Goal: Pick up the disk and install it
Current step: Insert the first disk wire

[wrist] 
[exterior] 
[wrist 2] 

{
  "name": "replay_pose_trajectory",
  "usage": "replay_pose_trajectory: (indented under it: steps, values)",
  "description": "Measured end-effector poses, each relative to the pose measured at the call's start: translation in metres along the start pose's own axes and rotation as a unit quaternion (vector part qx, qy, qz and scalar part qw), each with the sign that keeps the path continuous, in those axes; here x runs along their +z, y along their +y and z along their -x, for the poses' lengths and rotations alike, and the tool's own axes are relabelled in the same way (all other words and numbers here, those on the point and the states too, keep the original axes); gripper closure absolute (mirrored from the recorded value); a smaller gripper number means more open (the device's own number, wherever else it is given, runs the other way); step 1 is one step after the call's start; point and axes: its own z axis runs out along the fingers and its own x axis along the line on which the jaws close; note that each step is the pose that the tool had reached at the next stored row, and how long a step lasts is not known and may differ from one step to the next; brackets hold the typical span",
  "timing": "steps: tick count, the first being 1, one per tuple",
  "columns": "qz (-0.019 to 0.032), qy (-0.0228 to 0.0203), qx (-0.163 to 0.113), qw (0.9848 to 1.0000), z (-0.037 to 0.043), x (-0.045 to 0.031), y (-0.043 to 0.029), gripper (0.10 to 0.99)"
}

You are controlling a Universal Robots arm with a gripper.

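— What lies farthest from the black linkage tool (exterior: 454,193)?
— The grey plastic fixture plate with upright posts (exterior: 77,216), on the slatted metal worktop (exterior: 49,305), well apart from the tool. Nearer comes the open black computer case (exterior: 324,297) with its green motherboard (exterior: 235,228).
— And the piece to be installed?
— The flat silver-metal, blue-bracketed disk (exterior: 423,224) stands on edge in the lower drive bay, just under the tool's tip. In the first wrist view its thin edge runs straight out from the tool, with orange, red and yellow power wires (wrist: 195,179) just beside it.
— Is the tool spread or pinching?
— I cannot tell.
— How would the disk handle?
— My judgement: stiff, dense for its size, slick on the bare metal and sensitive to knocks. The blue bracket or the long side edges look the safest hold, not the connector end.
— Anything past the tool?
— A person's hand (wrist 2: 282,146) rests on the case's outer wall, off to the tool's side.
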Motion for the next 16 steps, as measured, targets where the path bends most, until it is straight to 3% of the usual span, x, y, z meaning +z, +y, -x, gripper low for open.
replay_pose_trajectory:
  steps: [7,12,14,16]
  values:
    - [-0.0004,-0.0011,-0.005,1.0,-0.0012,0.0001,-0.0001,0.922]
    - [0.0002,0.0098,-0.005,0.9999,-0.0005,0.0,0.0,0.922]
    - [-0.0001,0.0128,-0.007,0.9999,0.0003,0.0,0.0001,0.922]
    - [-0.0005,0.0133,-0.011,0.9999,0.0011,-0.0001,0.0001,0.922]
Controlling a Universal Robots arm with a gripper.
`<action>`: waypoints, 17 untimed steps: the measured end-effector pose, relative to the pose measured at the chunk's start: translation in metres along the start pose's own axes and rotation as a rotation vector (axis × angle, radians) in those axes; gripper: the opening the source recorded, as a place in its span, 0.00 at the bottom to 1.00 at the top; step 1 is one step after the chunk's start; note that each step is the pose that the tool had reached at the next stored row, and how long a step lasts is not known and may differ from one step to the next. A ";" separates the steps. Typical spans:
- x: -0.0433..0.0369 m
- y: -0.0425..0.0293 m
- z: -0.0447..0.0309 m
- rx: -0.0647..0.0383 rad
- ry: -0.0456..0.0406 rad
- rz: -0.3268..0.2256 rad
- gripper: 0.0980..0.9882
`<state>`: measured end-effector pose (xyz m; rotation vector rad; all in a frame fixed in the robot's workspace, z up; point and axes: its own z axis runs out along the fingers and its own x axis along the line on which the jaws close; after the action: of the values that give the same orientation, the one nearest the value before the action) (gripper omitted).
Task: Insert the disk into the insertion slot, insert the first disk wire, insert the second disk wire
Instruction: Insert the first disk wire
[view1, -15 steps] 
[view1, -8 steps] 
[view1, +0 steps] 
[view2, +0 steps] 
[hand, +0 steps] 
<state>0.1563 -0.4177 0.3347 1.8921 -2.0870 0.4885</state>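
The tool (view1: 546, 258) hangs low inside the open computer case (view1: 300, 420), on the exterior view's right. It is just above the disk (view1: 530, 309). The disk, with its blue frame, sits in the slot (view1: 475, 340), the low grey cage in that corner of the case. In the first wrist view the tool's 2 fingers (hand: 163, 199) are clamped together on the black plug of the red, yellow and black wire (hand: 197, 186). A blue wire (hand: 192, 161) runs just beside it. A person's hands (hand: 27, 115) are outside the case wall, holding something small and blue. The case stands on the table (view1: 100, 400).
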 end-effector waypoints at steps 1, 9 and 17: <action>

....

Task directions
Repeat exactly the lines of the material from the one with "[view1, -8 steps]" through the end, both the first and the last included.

Result of this exercise
[view1, -8 steps] 
[view1, +0 steps] 
[view2, +0 steps] 
[hand, +0 steps] 
<state>0.1563 -0.4177 0.3347 1.8921 -2.0870 0.4885</state>
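The tool (view1: 546, 258) hangs low inside the open computer case (view1: 300, 420), on the exterior view's right. It is just above the disk (view1: 530, 309). The disk, with its blue frame, sits in the slot (view1: 475, 340), the low grey cage in that corner of the case. In the first wrist view the tool's 2 fingers (hand: 163, 199) are clamped together on the black plug of the red, yellow and black wire (hand: 197, 186). A blue wire (hand: 192, 161) runs just beside it. A person's hands (hand: 27, 115) are outside the case wall, holding something small and blue. The case stands on the table (view1: 100, 400).
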 end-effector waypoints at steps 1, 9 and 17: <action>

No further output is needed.